Southern’s School of Social Work is partnering with the Chattanooga Eviction Prevention Pilot Project to provide free legal assistance to those in the local community who are facing eviction. The COVID-19 pandemic has made it increasingly difficult for people to afford housing costs due to loss of work or unexpected expenses. This advisory service, funded by the 2020 CARES Act, helps individuals and families obtain financial resources to stay in their current residences or find new places to live if they have already been evicted.
In May 2020, the program reached out to the University’s School of Social Work for help with social services and case management. Graduate students Elizabeth Riley and Susan Yates began serving as case manager interns for the project.
“One of the first clients I worked with had a daughter on hospice with a prognosis of six months,” Riley said. “When they were evicted, they had to live at an extended-stay hotel. Walking through that process with her and seeing the struggles that this mother faced was an eye-opening and heartbreaking experience. These cases serve as a continual reminder of how far we have to go in reforming issues in the system. I love working for these families, and I am amazed by their tenacity, perseverance, and grit.”
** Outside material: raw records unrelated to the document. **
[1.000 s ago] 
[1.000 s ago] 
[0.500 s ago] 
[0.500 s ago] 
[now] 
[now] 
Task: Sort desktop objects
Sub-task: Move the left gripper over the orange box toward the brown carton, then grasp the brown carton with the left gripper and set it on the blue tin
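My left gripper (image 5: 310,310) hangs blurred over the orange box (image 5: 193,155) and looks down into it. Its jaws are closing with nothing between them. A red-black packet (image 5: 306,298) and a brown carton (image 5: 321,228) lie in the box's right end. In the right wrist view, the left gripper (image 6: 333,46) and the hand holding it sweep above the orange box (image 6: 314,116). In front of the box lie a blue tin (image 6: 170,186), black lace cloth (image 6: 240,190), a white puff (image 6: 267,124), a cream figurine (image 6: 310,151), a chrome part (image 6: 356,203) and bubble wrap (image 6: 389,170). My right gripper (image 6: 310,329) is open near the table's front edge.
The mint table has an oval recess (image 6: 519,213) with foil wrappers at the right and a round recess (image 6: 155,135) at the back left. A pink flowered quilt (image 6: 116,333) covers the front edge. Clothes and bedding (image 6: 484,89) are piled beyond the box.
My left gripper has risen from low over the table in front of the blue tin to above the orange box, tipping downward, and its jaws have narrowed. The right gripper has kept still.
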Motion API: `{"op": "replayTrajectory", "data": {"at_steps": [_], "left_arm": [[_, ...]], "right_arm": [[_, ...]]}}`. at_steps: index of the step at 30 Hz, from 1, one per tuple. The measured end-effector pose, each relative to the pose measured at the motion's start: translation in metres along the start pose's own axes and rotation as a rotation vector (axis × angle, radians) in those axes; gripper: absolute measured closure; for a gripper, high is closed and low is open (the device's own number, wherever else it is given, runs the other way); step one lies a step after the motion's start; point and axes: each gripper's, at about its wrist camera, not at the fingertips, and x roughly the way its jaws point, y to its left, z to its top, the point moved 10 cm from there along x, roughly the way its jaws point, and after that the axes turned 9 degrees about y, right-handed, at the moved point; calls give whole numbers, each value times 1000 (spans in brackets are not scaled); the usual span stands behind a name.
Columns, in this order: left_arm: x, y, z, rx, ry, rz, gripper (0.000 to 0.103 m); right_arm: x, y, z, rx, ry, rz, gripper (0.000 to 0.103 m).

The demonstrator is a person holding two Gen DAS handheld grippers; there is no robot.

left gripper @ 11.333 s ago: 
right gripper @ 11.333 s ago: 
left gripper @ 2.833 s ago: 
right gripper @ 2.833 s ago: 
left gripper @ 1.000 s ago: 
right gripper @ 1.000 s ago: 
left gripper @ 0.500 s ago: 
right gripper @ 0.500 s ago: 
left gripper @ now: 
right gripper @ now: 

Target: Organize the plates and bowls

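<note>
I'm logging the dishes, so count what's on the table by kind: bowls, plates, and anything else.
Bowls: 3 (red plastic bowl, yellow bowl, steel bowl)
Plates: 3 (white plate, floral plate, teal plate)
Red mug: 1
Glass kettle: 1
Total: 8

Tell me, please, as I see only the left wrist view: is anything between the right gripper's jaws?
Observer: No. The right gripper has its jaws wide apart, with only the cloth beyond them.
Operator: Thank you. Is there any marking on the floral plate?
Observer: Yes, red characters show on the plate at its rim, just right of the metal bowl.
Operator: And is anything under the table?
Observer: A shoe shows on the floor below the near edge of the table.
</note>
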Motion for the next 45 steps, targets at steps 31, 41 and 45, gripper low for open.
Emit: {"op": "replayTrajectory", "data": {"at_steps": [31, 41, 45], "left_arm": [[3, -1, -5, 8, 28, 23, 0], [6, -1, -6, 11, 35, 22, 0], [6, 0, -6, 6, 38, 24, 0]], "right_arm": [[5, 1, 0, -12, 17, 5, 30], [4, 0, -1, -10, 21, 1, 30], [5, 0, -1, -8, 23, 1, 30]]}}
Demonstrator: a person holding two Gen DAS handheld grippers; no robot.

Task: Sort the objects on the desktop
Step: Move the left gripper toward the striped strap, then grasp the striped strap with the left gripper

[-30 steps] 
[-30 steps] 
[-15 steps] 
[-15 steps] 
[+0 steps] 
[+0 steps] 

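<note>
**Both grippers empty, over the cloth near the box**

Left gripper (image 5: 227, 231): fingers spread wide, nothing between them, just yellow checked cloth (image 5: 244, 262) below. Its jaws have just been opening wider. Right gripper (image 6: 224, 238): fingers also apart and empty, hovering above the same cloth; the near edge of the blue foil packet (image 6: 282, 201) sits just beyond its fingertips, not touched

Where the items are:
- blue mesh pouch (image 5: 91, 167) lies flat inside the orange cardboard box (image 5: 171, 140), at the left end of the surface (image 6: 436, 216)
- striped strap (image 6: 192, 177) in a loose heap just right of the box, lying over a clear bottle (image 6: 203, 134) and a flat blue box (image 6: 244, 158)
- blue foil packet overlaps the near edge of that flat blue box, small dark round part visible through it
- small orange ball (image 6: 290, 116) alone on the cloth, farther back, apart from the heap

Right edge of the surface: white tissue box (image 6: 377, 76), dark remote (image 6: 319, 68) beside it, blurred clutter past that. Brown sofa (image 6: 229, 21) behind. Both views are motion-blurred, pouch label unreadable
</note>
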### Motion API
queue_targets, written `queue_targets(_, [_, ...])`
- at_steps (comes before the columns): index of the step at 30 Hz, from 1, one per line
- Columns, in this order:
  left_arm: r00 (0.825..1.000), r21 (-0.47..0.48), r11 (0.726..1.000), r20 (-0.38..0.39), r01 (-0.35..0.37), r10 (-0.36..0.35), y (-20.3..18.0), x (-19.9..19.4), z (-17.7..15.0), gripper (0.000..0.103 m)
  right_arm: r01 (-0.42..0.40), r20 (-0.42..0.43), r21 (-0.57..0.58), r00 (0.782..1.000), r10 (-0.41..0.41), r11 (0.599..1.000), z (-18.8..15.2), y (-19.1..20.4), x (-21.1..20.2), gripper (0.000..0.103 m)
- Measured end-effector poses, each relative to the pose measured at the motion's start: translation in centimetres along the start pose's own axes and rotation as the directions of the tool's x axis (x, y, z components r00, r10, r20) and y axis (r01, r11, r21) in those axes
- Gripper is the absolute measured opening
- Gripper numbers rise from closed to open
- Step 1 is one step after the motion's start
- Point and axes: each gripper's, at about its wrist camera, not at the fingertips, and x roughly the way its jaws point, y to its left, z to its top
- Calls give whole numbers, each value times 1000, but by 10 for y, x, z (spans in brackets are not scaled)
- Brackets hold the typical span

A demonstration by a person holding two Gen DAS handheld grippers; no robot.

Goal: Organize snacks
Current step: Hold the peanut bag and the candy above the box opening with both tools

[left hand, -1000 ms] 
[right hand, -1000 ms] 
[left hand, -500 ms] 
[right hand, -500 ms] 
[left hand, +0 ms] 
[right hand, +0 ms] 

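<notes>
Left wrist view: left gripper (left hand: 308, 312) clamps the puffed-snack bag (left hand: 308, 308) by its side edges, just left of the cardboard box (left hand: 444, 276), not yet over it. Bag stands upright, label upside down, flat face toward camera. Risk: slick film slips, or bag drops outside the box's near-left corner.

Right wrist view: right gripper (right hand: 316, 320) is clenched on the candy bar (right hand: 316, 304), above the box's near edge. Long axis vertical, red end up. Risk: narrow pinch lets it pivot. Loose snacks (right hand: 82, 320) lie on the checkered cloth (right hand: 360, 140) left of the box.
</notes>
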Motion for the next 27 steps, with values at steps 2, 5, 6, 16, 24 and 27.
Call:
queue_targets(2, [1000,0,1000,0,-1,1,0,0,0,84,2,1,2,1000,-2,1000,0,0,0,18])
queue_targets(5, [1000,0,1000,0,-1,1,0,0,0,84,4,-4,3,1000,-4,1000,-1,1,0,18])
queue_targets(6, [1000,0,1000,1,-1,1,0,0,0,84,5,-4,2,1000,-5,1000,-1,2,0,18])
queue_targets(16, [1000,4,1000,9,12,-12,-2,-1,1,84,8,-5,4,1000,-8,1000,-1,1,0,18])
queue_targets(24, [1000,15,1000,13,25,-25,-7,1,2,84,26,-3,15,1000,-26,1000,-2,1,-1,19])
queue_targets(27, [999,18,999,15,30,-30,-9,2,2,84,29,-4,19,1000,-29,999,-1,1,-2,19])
In addition to providing the interns, the School of Social Work is tracking the effectiveness and experiences of the Prevention Eviction program through a research project. Professor Kristie Wilder, J.D., is working with Riley to conduct and analyze qualitative interviews with tenants, landlords, and court watchers who take notes during the cases. Goals include a better understanding of the barriers to gaining housing security and the difference it makes when someone has both an attorney and a social worker on the case. Ultimately, Wilder and team will make policy recommendations for better housing both locally and statewide.
“The program is a tangible way for Southern to spread the Gospel in the community and live out our values,” Wilder said. “This is changing the court experience for people and allowing for their voices to be heard. It is important for our University to continue building these positive relationships with the greater Chattanooga community, so that we can demonstrate how a faith-based institution cares deeply about the lives of others.”